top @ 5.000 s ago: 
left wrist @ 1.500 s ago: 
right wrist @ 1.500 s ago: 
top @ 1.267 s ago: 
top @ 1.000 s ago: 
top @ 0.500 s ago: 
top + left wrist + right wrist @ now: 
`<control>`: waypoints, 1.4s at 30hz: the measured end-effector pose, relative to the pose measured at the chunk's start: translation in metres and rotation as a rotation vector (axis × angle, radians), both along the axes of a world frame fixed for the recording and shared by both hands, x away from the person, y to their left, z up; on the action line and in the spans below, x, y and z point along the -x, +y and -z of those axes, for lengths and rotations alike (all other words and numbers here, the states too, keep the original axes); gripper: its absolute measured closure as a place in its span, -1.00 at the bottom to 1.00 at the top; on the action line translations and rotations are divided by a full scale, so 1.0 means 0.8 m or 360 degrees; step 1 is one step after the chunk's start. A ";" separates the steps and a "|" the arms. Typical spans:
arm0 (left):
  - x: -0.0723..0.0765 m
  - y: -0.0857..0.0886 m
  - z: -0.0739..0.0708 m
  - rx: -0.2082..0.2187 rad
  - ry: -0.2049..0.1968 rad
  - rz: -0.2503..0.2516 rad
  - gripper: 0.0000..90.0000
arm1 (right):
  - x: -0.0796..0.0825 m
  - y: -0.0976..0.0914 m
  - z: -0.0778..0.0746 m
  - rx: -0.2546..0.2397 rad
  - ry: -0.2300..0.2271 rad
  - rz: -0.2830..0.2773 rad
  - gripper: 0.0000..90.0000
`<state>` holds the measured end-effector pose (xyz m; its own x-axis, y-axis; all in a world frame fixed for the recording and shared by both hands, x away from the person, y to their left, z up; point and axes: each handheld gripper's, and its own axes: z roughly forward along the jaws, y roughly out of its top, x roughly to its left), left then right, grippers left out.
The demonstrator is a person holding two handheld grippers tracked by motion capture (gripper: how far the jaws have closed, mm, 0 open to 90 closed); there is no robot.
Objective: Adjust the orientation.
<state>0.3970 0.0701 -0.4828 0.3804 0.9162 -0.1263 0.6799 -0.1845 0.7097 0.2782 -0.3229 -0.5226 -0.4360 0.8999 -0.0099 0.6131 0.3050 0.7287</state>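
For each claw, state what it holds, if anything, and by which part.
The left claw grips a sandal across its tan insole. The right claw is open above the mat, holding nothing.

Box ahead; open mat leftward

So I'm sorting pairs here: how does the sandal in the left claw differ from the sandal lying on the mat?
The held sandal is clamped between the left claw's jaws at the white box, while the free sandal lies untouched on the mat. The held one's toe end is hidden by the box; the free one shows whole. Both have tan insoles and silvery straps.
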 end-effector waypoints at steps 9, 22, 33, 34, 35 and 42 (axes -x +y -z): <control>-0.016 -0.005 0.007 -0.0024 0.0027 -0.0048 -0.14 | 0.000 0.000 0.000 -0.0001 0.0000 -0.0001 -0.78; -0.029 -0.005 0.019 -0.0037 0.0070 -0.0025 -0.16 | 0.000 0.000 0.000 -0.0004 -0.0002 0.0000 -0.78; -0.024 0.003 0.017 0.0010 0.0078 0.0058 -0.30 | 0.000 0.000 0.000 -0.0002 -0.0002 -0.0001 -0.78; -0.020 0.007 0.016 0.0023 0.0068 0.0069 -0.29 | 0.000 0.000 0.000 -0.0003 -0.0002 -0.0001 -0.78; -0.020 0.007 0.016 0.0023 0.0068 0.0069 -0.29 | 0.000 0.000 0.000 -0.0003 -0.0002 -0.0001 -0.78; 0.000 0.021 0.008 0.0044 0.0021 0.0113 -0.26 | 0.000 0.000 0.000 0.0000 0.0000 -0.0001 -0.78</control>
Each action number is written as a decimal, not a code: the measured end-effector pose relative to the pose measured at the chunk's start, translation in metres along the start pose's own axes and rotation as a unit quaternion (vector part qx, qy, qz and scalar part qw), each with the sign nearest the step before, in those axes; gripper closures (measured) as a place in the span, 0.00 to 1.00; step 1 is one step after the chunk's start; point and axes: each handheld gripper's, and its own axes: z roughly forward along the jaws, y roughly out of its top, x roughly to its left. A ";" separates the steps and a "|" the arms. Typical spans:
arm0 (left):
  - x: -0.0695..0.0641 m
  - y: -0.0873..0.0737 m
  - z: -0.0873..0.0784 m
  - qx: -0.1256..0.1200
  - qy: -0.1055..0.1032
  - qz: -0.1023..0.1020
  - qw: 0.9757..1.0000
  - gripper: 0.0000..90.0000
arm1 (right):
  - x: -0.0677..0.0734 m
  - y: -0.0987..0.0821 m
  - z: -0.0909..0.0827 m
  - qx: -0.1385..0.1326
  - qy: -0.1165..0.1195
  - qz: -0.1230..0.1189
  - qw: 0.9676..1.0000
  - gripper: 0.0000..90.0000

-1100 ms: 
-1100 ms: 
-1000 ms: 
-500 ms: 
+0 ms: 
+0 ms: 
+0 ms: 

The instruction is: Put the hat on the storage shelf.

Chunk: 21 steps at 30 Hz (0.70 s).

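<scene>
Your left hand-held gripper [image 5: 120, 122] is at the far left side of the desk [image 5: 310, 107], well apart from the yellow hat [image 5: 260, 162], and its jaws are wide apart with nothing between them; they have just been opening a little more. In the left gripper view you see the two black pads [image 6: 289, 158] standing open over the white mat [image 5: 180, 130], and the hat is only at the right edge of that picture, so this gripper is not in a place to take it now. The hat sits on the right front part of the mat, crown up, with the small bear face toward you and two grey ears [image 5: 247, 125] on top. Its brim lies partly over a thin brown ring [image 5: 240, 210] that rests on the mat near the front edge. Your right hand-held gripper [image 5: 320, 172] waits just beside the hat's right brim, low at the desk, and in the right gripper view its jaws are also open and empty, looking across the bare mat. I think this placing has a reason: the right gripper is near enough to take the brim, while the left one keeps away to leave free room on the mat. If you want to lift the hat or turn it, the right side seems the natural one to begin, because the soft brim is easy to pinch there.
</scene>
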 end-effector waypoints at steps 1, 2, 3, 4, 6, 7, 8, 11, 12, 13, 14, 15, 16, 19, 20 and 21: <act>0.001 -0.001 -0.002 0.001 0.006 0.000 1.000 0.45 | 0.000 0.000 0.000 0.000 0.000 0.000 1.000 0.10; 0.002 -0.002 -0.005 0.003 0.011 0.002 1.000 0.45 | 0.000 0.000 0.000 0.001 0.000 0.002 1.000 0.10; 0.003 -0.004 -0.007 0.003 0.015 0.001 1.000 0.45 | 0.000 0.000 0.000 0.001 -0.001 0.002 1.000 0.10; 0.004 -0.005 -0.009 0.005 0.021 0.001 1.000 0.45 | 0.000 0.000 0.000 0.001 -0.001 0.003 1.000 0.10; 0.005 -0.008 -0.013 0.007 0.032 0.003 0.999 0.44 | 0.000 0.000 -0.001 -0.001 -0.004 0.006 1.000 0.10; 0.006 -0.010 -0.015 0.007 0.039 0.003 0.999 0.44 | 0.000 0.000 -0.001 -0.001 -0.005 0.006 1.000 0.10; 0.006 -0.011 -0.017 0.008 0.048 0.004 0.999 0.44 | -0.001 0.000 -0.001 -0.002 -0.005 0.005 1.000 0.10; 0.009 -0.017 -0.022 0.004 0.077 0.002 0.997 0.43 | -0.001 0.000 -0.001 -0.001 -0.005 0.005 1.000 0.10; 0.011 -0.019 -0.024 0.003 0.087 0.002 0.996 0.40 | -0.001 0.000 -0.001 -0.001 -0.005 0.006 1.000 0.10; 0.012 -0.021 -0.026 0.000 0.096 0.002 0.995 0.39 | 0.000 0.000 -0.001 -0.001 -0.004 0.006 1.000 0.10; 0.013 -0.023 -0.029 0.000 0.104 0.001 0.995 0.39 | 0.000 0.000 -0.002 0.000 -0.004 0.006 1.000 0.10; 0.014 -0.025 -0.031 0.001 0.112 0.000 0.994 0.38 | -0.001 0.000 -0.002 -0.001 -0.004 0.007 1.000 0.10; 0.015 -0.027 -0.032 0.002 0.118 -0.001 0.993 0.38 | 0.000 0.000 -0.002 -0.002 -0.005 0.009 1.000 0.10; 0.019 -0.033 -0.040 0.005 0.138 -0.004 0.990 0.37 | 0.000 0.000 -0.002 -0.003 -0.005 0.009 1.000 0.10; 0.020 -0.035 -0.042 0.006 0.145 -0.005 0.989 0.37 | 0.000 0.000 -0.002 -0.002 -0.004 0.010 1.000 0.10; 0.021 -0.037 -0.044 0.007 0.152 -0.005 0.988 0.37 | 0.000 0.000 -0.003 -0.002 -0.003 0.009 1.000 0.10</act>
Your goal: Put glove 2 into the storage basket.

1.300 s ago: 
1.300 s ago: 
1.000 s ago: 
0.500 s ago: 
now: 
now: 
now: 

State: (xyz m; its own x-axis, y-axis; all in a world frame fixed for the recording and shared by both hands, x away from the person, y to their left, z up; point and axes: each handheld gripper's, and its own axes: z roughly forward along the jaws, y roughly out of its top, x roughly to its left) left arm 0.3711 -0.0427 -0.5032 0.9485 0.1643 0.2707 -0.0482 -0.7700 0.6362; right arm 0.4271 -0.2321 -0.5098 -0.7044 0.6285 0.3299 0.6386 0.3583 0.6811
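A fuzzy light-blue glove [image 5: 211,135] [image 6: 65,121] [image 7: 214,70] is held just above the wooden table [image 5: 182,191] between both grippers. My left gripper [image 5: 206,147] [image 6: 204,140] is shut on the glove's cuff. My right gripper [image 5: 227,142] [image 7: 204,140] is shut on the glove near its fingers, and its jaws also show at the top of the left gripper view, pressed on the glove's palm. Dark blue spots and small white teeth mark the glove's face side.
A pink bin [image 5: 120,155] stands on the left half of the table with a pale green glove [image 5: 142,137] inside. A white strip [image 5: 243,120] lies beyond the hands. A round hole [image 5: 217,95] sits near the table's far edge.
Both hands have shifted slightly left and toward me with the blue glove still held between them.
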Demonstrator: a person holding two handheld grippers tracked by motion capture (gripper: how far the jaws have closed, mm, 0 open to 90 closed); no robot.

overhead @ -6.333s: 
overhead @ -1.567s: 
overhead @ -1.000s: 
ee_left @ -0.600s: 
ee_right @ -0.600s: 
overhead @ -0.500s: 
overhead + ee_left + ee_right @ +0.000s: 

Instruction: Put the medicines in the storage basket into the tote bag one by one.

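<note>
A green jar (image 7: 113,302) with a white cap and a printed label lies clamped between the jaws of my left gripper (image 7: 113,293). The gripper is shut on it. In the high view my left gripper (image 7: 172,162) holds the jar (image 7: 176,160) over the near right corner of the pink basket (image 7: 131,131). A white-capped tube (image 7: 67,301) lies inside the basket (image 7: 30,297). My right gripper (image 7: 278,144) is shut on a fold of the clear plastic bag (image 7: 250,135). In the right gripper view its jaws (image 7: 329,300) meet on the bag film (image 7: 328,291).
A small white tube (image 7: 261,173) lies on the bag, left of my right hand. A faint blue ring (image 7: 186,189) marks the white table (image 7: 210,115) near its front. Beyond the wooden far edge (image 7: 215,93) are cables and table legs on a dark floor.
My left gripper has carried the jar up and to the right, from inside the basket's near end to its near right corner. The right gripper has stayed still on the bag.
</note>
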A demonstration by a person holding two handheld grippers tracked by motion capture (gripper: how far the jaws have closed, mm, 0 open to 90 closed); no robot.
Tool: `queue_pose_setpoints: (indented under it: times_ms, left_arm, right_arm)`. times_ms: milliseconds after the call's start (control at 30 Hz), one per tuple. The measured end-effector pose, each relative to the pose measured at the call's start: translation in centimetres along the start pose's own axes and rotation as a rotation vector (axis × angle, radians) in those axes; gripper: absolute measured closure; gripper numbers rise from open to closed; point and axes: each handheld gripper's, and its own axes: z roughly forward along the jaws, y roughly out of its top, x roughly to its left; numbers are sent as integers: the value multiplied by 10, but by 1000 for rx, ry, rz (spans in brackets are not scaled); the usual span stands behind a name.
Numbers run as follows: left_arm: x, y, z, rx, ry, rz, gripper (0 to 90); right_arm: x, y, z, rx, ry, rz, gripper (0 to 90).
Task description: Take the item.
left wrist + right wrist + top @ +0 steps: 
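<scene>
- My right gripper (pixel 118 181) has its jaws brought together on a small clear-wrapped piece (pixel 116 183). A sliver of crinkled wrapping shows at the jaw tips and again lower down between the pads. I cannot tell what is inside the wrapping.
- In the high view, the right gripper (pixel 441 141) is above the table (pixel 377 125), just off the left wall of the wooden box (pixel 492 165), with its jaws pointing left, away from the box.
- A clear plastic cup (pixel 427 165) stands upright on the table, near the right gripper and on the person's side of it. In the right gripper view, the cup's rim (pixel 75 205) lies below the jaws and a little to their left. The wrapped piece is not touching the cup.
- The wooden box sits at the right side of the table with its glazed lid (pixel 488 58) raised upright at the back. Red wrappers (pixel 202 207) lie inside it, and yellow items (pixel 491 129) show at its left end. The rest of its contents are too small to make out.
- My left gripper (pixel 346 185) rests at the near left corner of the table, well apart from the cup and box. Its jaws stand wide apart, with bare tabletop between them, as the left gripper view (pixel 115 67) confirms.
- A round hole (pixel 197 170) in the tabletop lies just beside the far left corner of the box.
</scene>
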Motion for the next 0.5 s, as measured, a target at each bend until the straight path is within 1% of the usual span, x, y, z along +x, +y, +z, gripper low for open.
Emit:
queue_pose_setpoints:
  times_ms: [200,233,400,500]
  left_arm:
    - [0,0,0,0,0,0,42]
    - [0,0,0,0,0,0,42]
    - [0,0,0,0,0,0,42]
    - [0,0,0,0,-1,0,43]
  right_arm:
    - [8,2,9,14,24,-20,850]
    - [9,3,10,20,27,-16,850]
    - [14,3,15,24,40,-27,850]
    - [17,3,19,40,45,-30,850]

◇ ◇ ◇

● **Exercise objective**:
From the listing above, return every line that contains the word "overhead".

● **Task result**:
overhead @ -6.333s: 
overhead @ -1.567s: 
overhead @ -1.000s: 
overhead @ -0.500s: 
overhead + ee_left + ee_right @ +0.000s: 

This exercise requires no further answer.